Each line of the listing that includes the string "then" needs to be located and copied.

### Data segment
══════
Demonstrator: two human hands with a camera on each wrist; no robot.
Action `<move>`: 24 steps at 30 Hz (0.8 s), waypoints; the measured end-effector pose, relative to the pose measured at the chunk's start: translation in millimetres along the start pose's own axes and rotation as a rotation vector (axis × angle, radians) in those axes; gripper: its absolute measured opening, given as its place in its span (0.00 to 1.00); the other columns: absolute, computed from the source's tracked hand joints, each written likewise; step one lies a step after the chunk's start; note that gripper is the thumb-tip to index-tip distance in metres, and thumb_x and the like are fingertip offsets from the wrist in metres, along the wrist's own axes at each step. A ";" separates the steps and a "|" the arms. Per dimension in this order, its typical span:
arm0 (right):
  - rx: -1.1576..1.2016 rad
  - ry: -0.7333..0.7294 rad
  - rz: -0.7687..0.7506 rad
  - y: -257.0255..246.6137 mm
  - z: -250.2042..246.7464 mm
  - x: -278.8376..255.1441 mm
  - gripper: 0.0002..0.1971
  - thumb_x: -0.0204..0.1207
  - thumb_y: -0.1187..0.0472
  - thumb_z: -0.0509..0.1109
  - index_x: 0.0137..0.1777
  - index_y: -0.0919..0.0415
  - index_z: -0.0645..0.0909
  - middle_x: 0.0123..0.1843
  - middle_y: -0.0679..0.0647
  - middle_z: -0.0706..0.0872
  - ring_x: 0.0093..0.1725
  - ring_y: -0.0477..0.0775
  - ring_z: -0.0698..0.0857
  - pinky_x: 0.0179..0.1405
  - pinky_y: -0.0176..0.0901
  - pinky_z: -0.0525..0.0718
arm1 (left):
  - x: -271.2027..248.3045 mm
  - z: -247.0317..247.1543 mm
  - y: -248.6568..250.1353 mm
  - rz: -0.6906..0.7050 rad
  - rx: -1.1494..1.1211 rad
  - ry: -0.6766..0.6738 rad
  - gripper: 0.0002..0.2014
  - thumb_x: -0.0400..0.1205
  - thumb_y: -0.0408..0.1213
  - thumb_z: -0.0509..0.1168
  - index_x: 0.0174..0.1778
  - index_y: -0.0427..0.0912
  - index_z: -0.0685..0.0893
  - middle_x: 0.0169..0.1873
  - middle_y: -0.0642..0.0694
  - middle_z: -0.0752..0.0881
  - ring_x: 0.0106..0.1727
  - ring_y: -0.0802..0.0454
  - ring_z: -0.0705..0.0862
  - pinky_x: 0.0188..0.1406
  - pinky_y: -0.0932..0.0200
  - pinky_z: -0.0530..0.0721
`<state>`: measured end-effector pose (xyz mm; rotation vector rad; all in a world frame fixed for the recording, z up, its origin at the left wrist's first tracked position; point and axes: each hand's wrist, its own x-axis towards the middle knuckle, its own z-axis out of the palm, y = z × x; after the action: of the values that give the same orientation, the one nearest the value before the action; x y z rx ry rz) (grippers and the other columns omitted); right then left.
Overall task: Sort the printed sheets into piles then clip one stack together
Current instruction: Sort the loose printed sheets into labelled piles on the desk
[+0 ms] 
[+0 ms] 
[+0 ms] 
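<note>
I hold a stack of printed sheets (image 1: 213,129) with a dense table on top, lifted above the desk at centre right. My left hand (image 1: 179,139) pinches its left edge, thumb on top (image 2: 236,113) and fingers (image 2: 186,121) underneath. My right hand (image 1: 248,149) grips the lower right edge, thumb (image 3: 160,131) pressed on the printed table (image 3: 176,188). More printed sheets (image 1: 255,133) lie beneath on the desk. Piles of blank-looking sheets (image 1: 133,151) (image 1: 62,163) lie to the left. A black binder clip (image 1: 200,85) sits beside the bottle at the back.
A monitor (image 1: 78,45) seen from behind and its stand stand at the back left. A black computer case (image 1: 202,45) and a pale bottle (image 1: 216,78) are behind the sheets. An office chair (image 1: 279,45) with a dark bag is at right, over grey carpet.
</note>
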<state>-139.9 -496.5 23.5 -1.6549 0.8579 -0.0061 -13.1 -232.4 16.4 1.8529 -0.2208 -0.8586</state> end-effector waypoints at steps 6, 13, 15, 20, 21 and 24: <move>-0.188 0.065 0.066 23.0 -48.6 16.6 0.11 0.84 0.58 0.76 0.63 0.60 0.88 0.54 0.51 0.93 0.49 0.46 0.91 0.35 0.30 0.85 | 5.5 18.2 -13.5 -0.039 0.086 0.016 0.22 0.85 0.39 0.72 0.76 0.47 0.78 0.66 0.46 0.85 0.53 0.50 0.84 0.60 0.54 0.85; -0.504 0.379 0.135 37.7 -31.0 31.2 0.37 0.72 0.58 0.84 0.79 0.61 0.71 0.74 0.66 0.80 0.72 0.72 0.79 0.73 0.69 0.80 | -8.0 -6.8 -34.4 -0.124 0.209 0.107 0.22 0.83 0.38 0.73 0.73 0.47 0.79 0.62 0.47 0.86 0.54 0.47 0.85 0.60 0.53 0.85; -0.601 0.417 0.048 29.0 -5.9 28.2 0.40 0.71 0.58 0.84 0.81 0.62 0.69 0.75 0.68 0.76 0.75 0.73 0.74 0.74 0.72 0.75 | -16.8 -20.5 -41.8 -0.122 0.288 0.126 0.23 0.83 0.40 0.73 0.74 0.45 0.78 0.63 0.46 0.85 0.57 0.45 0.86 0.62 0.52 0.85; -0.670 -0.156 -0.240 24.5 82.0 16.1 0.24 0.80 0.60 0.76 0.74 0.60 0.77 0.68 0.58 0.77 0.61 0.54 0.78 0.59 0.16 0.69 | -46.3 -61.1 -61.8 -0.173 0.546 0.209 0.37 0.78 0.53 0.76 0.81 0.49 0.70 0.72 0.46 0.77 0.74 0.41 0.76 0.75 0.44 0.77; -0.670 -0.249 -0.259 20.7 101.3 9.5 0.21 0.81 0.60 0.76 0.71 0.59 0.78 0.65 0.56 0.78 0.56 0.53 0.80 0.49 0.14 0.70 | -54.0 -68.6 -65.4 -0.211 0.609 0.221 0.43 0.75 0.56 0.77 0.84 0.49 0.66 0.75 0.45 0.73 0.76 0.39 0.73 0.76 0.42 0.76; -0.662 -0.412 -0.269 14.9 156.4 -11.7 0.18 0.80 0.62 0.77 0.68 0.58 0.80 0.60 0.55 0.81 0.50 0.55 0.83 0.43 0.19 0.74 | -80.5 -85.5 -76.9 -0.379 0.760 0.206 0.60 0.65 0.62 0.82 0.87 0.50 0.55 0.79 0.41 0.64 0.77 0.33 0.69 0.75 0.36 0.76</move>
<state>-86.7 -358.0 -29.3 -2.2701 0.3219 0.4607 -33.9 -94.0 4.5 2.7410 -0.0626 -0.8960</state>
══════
### Exercise answer
`<state>`: measured end-effector pose (xyz mm; rotation vector rad; all in a world frame fixed for the recording, z up, its origin at the left wrist's first tracked position; point and axes: each hand's wrist, its own x-axis towards the middle knuckle, its own z-axis out of the palm, y = z × x; after the action: of the values that give the same orientation, the one nearest the value before the action; x y z rx ry rz) (grippers and the other columns omitted); right then left.
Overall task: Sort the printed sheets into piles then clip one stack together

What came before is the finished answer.